Described next are the details of the second problem. The amount of signals to be used is determined depending on the saturation charge level of a pinned photodiode which is used for a typical solid-state imaging device. One of advantages of pinned photodiodes is that a pinned photodiode can achieve almost complete transfer of the signal charges accumulated therein to a charge detecting unit adjacent thereto (complete transfer). Consequently, very little noise occurs in charge transfer, and this feature allows the pinned photodiodes to be widely used for solid-state imaging devices. The pinned photodiodes, however, cannot have a large capacity per unit area per photodiode. Hence, making a pixel fine causes a problem of a decrease in saturation charge level. A compact digital camera requires saturation electrons of 10,000 per pixel. When the size of a pixel is approximately as small as 1.4 μm, the maximum number of the saturation electrons is not more than 5,000. Today, the decrease in the number of saturation electrons when an image is generated is addressed, using noise suppression by a digital signal processing technique; however, it is difficult for the technique to obtain a naturally reproduced image.
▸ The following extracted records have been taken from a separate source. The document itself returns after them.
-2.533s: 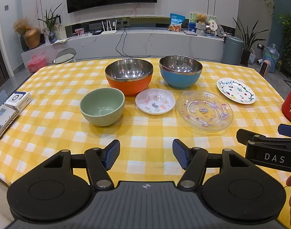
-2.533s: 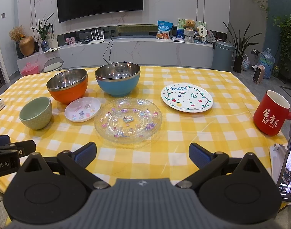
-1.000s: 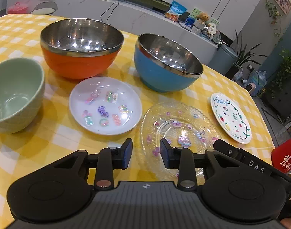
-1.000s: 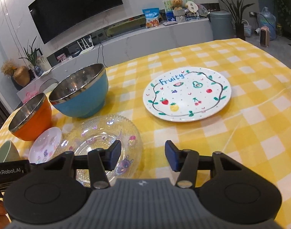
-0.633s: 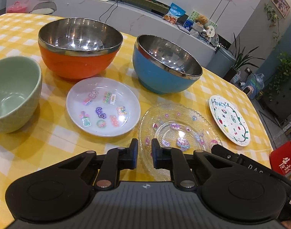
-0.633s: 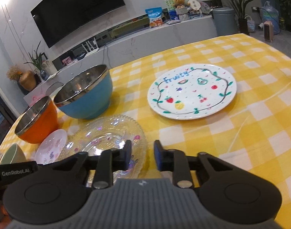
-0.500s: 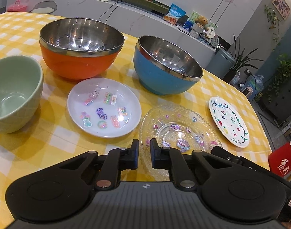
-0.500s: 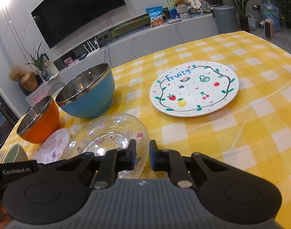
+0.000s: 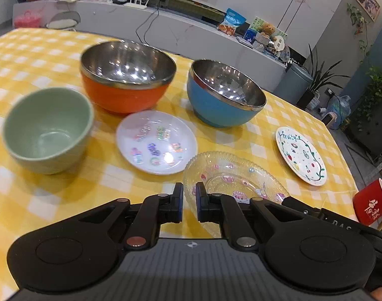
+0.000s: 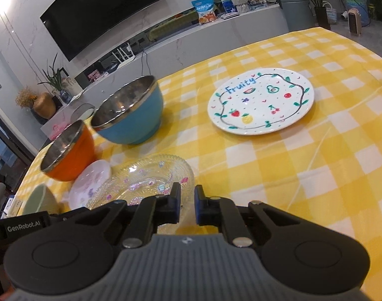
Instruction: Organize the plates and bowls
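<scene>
Both my left gripper (image 9: pixel 189 203) and right gripper (image 10: pixel 187 205) pinched opposite rims of the glass plate (image 9: pixel 231 178) on the checked table (image 10: pixel 303 163).

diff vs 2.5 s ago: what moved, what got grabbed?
Both grippers advanced from the table's near edge to the clear glass plate and narrowed their wide-open fingers. The left gripper now pinches its near-left rim, the right gripper its near-right rim; the plate looks slightly raised and tilted. The green bowl, orange bowl, blue bowl, small white plate and Fruity plate stayed put.
</scene>
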Action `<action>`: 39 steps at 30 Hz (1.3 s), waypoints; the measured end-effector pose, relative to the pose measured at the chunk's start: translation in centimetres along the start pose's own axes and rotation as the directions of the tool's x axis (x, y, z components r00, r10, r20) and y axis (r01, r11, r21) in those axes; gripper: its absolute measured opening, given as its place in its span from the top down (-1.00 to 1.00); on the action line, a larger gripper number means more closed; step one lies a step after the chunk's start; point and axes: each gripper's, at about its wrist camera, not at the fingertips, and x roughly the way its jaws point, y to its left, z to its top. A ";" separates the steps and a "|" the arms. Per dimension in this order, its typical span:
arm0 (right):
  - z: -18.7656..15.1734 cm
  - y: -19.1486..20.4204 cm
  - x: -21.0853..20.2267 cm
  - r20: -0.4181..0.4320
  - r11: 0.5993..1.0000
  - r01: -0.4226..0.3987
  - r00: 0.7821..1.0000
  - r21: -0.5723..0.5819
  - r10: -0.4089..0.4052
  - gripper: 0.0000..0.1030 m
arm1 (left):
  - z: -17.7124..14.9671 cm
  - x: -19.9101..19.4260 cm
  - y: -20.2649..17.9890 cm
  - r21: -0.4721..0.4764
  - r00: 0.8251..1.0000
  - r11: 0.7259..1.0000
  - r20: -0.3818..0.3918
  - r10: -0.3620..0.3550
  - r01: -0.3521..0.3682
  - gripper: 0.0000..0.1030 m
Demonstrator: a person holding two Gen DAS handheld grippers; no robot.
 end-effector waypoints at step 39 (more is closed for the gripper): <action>-8.5 7.5 -4.0 -0.089 0.978 -0.091 0.993 -0.188 0.075 0.76 | -3.5 -7.2 6.1 -0.009 0.982 0.983 0.032 0.185 -0.185 0.21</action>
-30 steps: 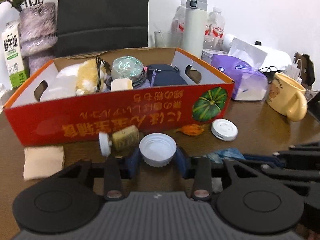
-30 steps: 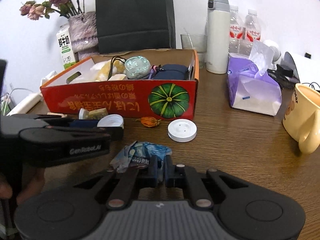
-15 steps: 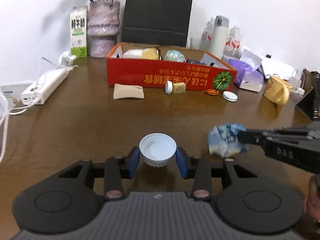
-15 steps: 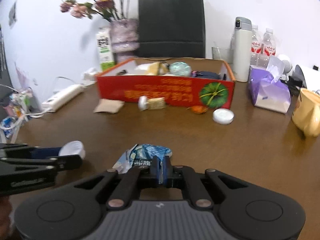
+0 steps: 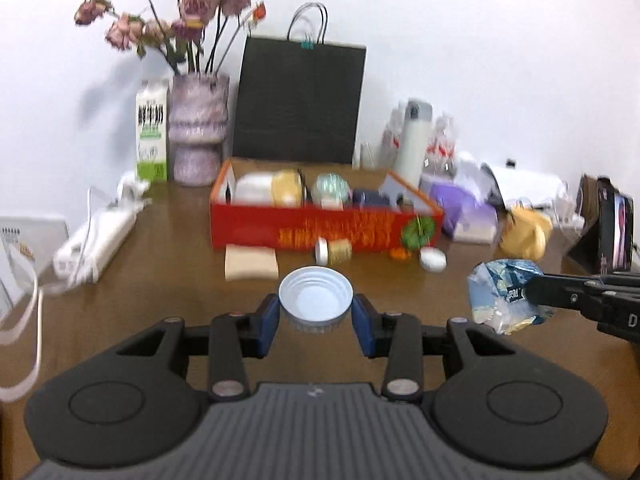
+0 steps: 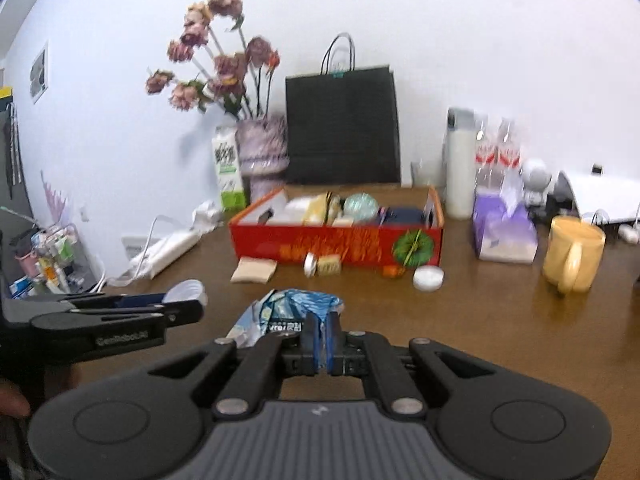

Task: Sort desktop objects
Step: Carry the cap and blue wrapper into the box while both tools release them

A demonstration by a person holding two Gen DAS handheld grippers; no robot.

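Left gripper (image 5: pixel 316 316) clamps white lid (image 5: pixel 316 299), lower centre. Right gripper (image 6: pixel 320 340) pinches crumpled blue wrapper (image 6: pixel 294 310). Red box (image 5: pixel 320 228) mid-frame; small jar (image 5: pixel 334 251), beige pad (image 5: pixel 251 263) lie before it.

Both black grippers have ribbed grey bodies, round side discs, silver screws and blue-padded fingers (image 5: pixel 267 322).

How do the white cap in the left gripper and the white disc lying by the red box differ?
The white cap is held off the table in the left gripper; the white disc lies on the table near the red box. The cap shows a hollow, ridged inside; the disc shows a closed top. Both are round and white.
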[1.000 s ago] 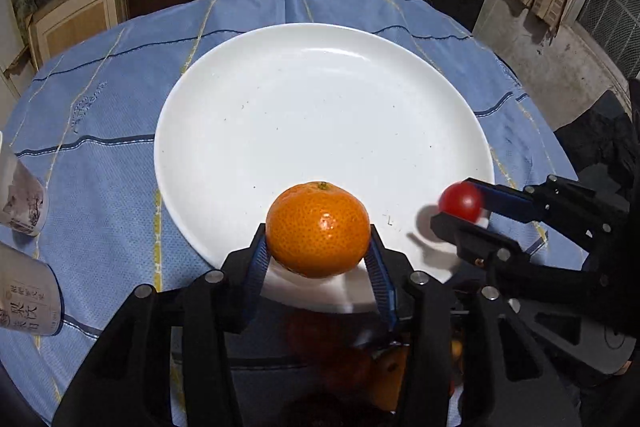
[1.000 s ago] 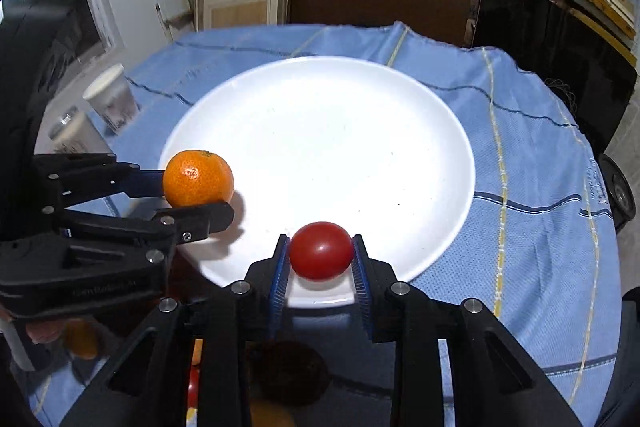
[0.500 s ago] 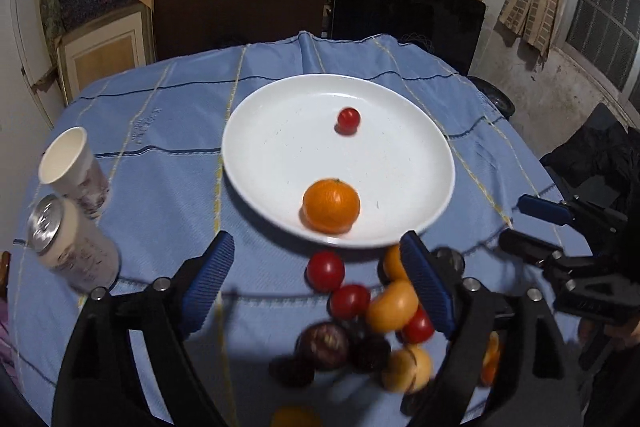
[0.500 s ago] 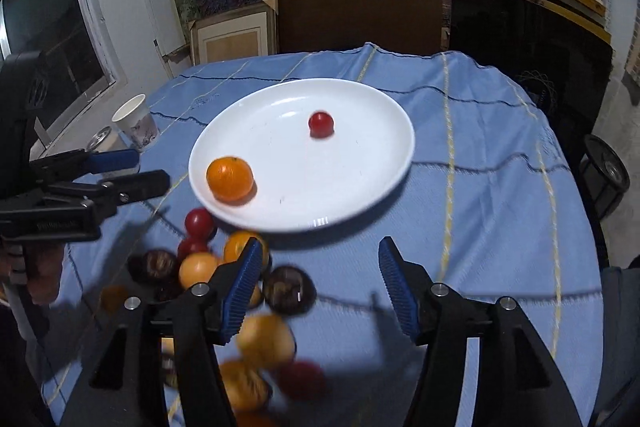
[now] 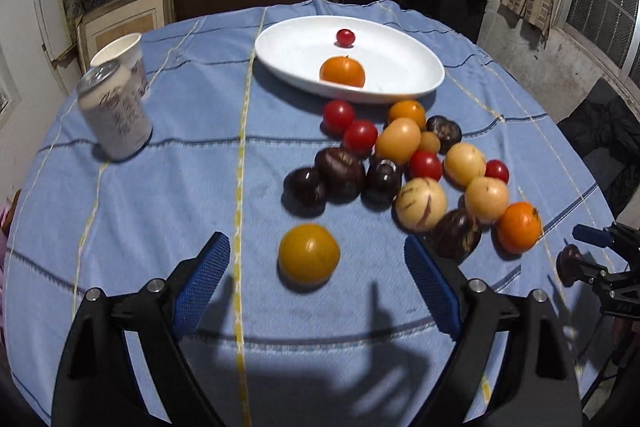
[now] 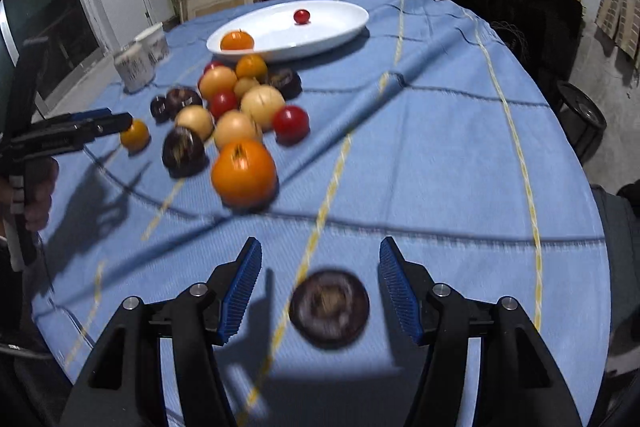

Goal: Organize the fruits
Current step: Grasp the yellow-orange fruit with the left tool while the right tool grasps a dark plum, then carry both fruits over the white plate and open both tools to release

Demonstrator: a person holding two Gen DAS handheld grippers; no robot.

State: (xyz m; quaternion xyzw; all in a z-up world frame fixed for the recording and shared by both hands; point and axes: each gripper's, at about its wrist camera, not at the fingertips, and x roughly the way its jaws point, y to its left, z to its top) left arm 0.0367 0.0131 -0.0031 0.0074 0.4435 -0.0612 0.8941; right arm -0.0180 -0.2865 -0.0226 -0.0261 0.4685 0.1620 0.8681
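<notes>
Blue-padded fingers spread, empty, each framing its next fruit on the counter.
Centre the left gripper [image 5: 316, 283] on the yellow fruit [image 5: 309, 254] and the right gripper [image 6: 320, 291] on the dark fruit [image 6: 329, 308]; squeeze gently, then carry them to the white plate [image 5: 416, 83].

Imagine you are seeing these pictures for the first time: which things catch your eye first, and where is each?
A heap of round red, orange, yellow and dark purple fruits lies mid-table on the blue striped cloth. Behind it, an oval white plate holds one orange mandarin and one small red tomato. Nearest, each open tool frames a stray fruit: the left tool a yellow-orange one, the right tool a dark purple one.
</notes>
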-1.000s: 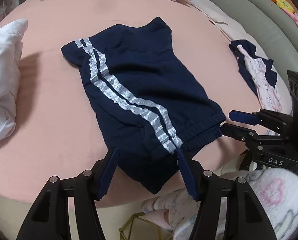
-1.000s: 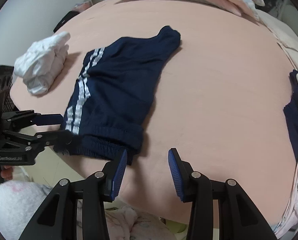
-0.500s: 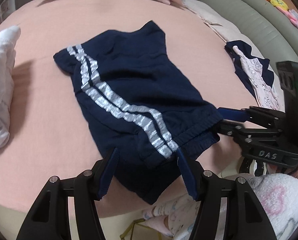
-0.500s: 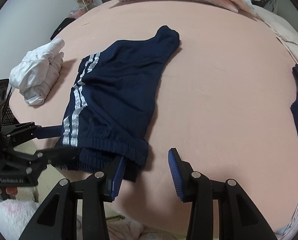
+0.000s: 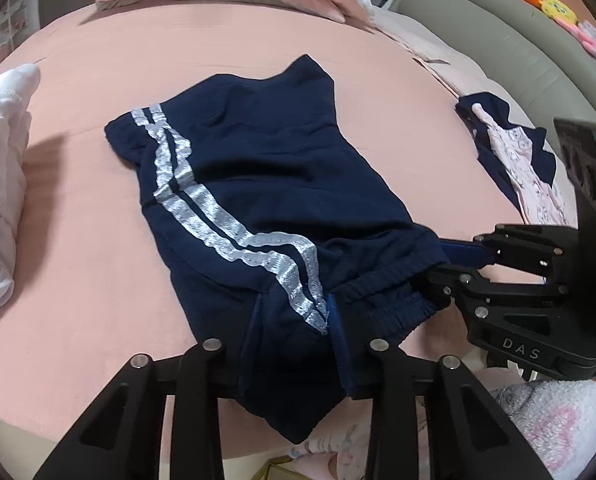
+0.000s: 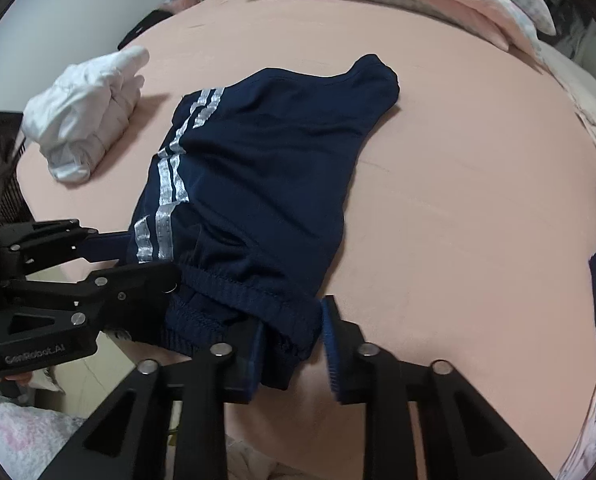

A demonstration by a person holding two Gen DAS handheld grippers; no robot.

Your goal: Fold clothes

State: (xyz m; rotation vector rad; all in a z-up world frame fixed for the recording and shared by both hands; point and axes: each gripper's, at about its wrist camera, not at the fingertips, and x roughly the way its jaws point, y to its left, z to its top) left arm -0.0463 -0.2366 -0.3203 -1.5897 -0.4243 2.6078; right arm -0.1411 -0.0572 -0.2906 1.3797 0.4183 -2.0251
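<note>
At the near edge of the pink bed (image 5: 77, 264), the left gripper (image 5: 293, 344) and right gripper (image 6: 291, 344), wider a second ago, are closing on the navy shorts' (image 5: 257, 184) waistband, readying a lift to fold.

1. The navy shorts (image 5: 265, 184) are made of matt knit cloth, trimmed with shiny silvery stripes (image 5: 233, 236).
2. The bed sheet (image 6: 458, 184) is seen as smooth, matt pink fabric.
3. The gripper frames are formed of matt black plastic with metal screws.
</note>
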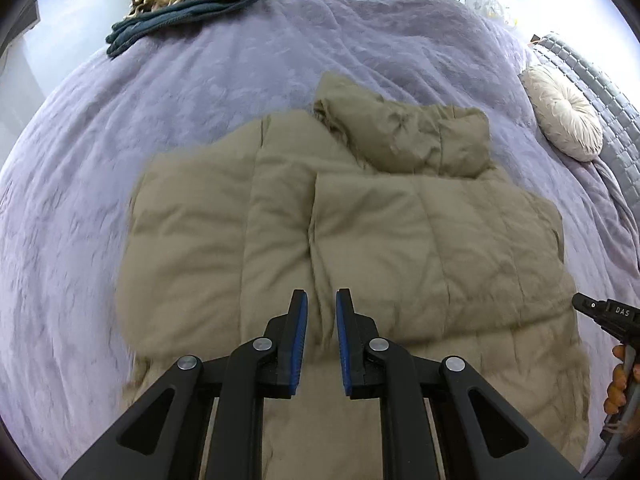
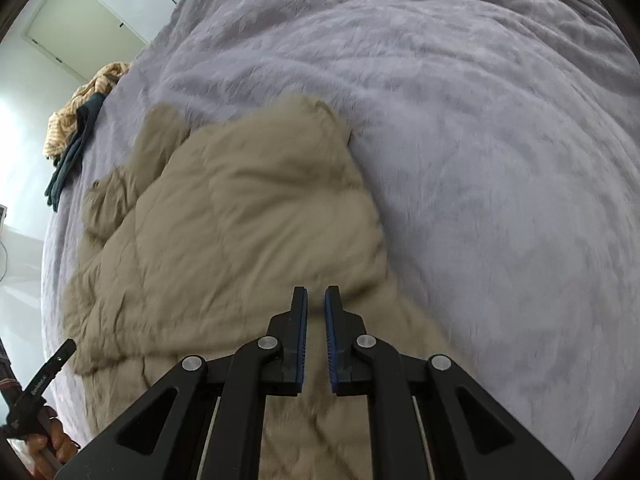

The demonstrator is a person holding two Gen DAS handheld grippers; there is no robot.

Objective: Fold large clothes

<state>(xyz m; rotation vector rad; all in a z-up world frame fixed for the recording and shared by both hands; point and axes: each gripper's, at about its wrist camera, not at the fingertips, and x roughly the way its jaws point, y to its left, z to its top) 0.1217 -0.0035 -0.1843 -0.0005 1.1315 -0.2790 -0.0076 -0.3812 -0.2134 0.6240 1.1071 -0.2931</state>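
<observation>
A large tan puffer jacket (image 1: 340,232) lies on the purple bedspread (image 1: 120,128), sleeves folded in over the body and its hood (image 1: 404,136) at the far end. My left gripper (image 1: 322,300) hovers over the jacket's near middle, jaws slightly apart and holding nothing. The jacket also shows in the right wrist view (image 2: 240,220). My right gripper (image 2: 316,294) hovers over the jacket's near right edge, jaws narrowly apart and empty. Each gripper appears at the edge of the other's view, hand-held.
A pile of dark teal and striped tan clothes (image 1: 192,4) lies at the bed's far left corner. A round cream cushion (image 1: 564,112) sits at the right by the grey quilted headboard (image 1: 592,76). The bedspread (image 2: 480,160) stretches to the right of the jacket.
</observation>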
Furthermore, a high-end single-lens reflex camera is said to require saturated electrons of approximately 30,000 per pixel.
It is noted that, for MOS image sensors including crystalline silicon substrates, one of the structures to be considered for the sensors is to send light to the rear surface of a substrate instead of the front surface which is planed and has a pixel circuit formed thereon. Unfortunately, the structure merely prevents wiring for the pixel circuit from blocking the incident light, and cannot solve the first and second problems.
A promising solution to the two problems is a multi-layer solid-state imaging device (See Patent Literature 1, for example). The multi-layer solid-state imaging device includes a semiconductor substrate on which a pixel circuit is formed, an insulating film provided on the substrate, and a photoelectric converting film formed on the insulating film. Hence, the photoelectric converting film may be made of a material having a large optical absorption coefficient, such as amorphous silicon. For example, amorphous silicon of approximately 0.4 nm in thickness can absorb most of green light having a wavelength of 550 nm. Moreover, the multi-layer solid-state imaging device does not include a pinned photo diode, which makes it possible for a photoelectric converting unit in the device to have a larger the capacity and a higher saturation charge level. Furthermore, the multi-layer solid-state imaging device does not completely transfer the charges, and extra capacity is allowed to be actively added. Hence, sufficiently enough capacity is implemented for a fine pixel, which successfully solves the second problem. The multi-layer solid-state imaging device may be formed in a structure of a stack cell in a dynamic random access memory.